Have you read either of her books? Which is best?

2008 2009 Mystery Thriller

Bleeding Heart Square – Andrew Taylor

Winner of the Cartier Diamond Dagger 2009

I really enjoyed The American Boy, which was a Richard and Judy choice a few years ago, so was interested to see what Andrew Taylor’s latest book would be like. I don’t think Bleeding Heart Square is quite as good as The American Boy, but it gets quite close.

Bleeding Heart Square
is set in London, just before the WWII. The central character is Lydia Langstone – she flees her abusive husband to live with her elderly father in Bleeding Heart Square. Soon the landlord starts to receive foul smelling hearts in the post, and Lydia sets out to investigate whether there is a link between the horrible parcels and the landlord’s missing lover, Miss Penhow.

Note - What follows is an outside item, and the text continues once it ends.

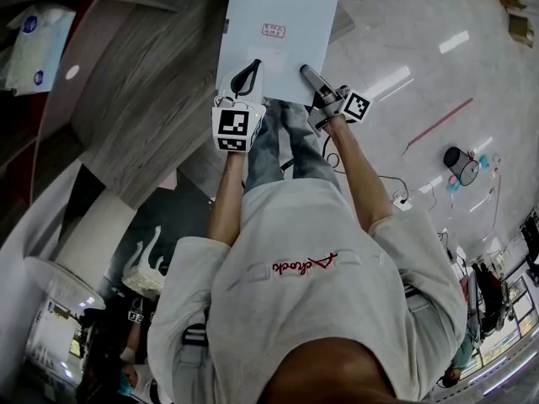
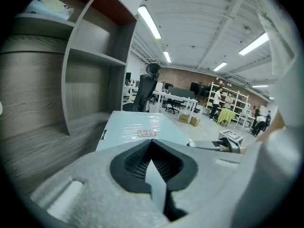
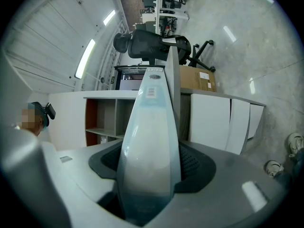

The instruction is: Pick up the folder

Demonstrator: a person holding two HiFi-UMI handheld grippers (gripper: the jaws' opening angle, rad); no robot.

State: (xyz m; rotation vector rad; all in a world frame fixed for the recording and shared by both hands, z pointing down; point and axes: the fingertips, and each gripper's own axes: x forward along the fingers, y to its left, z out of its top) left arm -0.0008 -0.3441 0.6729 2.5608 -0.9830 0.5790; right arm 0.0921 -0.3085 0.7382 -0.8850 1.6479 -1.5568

Period atmosphere is present throughout, and the book is very well researched, but I found it slow in several sections. The begining and end were perfectly written, but there were many points in the middle sections where my mind started wondering. I loved Lydia, but found many of the side characters blended in to one another, as they weren’t vivid enough to picture as individuals.

The mystery was cleverly written, but I did guess the twist in the end, which is perhaps why I am scoring this book a bit lower than I otherwise would.

It is a nice, light thriller though, so may be worth picking up if you’re looking for something with a bit of Gothic atmosphere.



Andrew Taylor is highly thought of in the crime writing world, and has won the CWA John Creasey Award, an Edgar Scroll and two CWA Ellis Peters Historical Daggers. I was surprised to learn that he has written more than 25 books.

Have you read any of his books? Which one is your favourite?

2009 Mystery Richard and Judy Book Club

Mr Toppit – Charles Elton

The synopsis for Mr Toppit sounds really interesting. The idea is that the author of The Hayseed Chronicles, a series of children’s books has died, and after his death his family discover secrets buried within the books. Unfortunately the book didn’t live up to my expectations.

It started off reasonably well, and had a few interesting sections, but there were many points where I became bored. The characters failed to engage me, and it lacked the atmosphere required for a book supposedly full of dark secrets – the setting was too modern and normal, so any attempts to portray mystery and fear just came across as a bit silly. I nearly gave up at one point, but then the plot picked up again so I made it to the end. In many ways I wish that I hadn’t, as the ending was disappointing. The ‘dark secret’ was very normal and I felt a bit let down.

The few brief appearances of Mr Toppit were really good, and I wish that the book had concentrated on the Hayseed Chronicles instead of the family. If you are looking for a dark mystery, then I recommend The Thirteenth Tale, The Little Stranger or The Seance  instead. 

Charles Elton is clearly a talented author, and I would read other books written by him in the future, but this one just didn’t capture my imagination. I hope he write the Hayseed Chronicles one day, as I’d read them!



Have you read any of the other Richard and Judy Summer reads this year?